→ **TASK DIRECTIONS**: Give the data below again exactly, and drop each picture from it.

→ **COLLECTED MATERIAL**:

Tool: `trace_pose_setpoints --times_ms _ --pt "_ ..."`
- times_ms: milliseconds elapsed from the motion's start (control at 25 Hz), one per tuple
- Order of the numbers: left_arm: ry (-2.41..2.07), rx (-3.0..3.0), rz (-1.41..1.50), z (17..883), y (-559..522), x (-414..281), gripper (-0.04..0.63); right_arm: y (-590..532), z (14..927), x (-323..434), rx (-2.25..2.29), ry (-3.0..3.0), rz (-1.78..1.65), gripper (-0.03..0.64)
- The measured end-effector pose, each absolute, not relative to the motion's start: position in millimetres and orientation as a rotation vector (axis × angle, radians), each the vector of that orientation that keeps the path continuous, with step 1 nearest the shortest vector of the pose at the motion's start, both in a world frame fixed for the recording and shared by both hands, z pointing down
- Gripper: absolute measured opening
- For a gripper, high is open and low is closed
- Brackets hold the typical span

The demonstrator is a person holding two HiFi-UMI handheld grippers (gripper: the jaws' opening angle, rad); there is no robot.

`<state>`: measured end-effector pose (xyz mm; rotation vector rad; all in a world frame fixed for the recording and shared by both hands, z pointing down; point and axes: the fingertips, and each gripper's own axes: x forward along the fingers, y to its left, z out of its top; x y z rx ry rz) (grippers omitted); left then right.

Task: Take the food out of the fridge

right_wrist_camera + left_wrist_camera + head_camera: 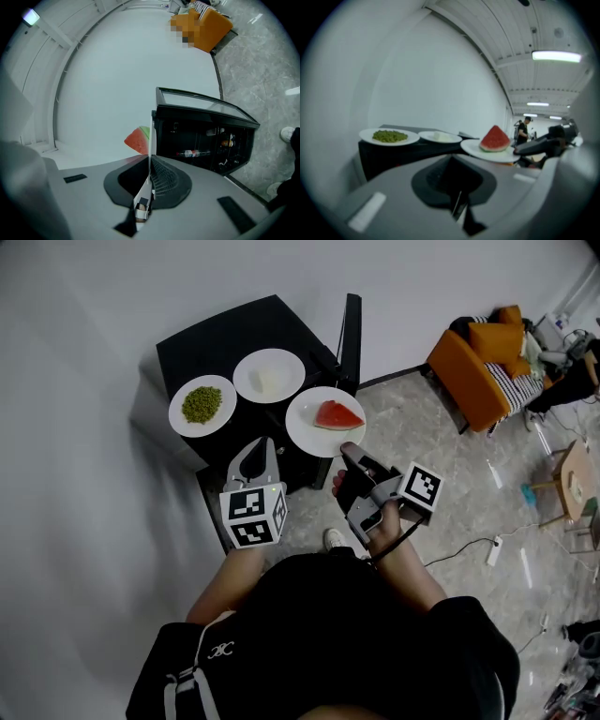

→ **YOUR SOLUTION**:
Tool: `trace_pose_setpoints --times_ms _ --pt "_ ..."`
- times_ms: milliseconds elapsed from the motion's start (control at 25 Hz), one per tuple
- Order of the numbers: left_arm: ry (-2.41..2.07), rx (-3.0..3.0), rz (-1.41..1.50), z (17..883), y (-559..522), x (-414..281), gripper (-0.04..0.63); right_arm: y (-590..532), z (14..927), x (-323..434), rx (-2.25..2.29), ry (-3.0..3.0), rz (-1.78..1.65), gripper (-0.03..0.64)
- The measured end-effector pose, each absolute, not relative to the motion's start: position in millimetres and orientation as a rotation vector (axis × angle, radians), each the vector of that orientation that keeps the path continuous, with step 1 nearest the shortest vector of the pose at the motion's start, both in a world frame fixed for the recording and shared by both hands, z pointing down
- Gripper: absolute measured opening
- For a gripper, high is open and low is closed
- Brackets hold the typical span

The demonstrator is a person holding two HiFi-UMI handheld grippers (gripper: the jaws' opening angle, rad); there is no robot.

`<state>`: measured end-effector pose (xyz mm; rotation vector rad; all in a world frame fixed for the recording and shared by both hands, z pointing down; point and axes: the fingertips, and each gripper's own axes: x forward along the fingers, y to its left, z out of its top; x y z rx ry rz) (grippers omitted); left then right.

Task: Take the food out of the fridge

right_wrist_camera + left_wrist_camera + head_camera: 

This exercise has been fully answered.